_Recorded data_:
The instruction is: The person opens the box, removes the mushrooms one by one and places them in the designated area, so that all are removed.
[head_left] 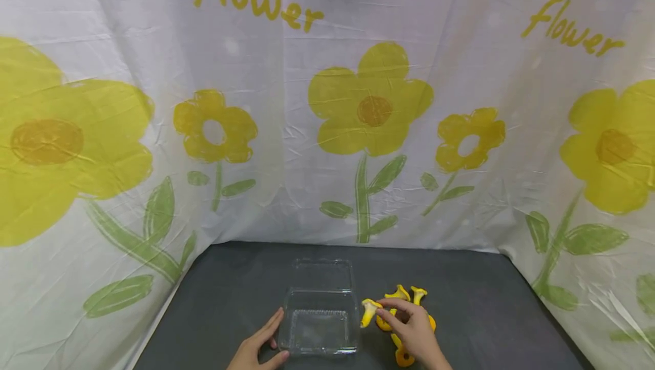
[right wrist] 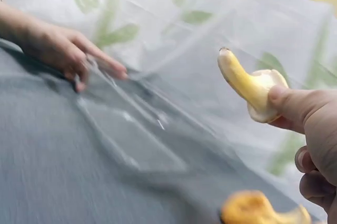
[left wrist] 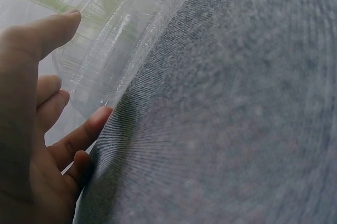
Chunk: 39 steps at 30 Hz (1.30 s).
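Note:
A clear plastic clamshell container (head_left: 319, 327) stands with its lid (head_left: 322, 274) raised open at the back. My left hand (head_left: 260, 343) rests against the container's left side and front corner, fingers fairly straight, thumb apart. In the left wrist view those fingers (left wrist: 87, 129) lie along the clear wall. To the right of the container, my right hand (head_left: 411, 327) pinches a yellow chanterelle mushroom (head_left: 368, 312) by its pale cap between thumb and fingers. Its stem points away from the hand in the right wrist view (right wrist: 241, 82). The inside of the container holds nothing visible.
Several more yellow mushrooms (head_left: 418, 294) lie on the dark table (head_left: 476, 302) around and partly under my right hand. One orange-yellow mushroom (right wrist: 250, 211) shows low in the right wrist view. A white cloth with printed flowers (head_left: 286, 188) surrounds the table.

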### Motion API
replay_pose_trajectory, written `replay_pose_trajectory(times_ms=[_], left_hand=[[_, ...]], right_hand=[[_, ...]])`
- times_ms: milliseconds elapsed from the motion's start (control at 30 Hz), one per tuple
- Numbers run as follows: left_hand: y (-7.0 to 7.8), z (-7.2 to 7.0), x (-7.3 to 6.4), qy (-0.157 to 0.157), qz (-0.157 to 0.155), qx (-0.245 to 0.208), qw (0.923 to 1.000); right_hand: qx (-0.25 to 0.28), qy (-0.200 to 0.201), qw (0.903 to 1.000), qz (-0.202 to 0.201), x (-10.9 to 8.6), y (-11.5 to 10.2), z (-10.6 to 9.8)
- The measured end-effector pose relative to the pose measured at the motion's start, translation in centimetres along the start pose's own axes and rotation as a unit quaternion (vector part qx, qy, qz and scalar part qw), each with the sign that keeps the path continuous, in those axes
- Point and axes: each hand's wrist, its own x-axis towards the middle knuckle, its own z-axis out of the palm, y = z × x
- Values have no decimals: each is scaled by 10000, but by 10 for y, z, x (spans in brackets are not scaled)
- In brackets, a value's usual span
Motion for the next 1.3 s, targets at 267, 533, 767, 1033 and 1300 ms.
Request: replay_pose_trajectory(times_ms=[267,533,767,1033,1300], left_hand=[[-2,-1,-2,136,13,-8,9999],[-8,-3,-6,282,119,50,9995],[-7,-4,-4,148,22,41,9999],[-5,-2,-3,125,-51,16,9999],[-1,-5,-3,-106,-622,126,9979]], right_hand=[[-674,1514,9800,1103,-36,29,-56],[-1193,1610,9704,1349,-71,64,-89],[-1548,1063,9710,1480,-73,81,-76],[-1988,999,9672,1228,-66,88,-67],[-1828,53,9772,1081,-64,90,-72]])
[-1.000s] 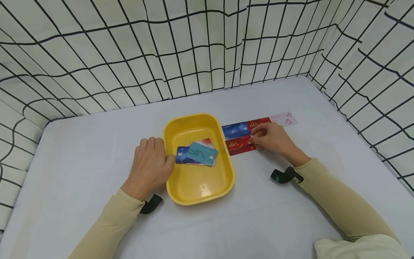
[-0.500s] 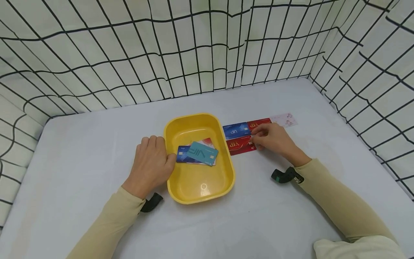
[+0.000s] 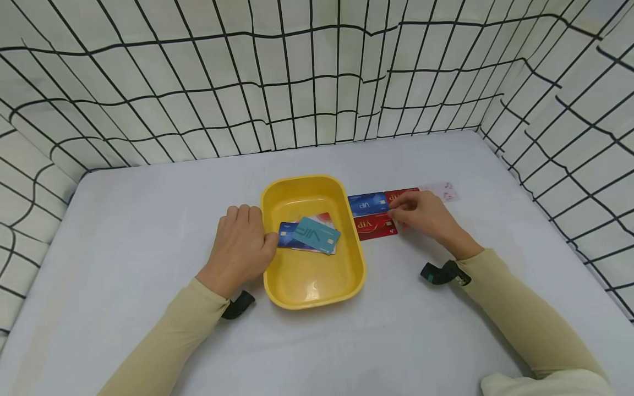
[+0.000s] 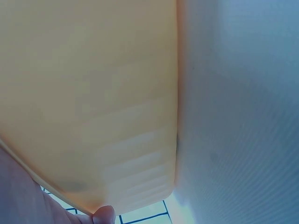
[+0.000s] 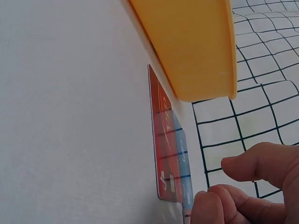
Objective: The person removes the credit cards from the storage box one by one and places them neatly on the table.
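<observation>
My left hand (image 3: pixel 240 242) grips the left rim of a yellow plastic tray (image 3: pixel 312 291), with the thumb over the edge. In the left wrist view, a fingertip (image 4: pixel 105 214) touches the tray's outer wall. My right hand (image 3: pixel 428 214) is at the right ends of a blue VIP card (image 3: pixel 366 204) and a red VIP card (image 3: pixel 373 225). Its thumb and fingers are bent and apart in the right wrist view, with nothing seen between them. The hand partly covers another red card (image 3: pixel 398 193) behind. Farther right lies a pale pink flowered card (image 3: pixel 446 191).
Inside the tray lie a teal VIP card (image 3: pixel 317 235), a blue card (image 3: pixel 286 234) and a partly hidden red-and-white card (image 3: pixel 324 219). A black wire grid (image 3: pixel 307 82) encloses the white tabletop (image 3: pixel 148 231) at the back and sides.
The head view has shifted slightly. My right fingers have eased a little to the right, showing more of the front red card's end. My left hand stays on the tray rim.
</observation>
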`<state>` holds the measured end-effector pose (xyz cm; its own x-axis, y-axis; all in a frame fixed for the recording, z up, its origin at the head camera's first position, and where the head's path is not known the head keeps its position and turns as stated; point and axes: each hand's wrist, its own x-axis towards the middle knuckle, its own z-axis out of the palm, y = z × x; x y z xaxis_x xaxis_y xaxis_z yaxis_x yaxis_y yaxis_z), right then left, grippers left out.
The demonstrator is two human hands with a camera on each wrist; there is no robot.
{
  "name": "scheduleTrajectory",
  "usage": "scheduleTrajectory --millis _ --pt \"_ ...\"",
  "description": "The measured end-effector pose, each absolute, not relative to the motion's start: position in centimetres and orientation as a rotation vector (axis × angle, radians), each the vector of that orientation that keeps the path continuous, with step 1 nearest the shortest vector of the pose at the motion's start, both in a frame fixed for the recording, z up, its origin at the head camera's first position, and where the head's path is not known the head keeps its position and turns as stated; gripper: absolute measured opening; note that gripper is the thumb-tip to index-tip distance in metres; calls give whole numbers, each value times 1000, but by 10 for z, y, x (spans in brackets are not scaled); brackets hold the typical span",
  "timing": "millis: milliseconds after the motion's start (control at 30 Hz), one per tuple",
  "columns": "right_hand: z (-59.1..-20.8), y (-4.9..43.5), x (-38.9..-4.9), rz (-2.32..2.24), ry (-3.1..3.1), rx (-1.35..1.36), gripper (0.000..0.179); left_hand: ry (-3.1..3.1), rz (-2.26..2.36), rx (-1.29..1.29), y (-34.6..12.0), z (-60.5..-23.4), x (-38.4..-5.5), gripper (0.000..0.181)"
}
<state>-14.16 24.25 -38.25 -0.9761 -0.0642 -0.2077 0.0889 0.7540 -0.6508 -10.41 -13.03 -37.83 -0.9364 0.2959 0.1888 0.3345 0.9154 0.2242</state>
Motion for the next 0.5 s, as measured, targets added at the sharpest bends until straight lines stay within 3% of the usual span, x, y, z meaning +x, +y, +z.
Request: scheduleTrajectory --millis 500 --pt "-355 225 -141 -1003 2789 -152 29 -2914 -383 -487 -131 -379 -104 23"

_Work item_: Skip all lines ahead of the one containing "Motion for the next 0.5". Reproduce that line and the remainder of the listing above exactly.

_Solution to this exercise_:
Motion for the next 0.5 s, as measured, targets added at the sharpest bends until straight lines stay within 3% of the usual span, x, y, z meaning +x, +y, +z.
Request: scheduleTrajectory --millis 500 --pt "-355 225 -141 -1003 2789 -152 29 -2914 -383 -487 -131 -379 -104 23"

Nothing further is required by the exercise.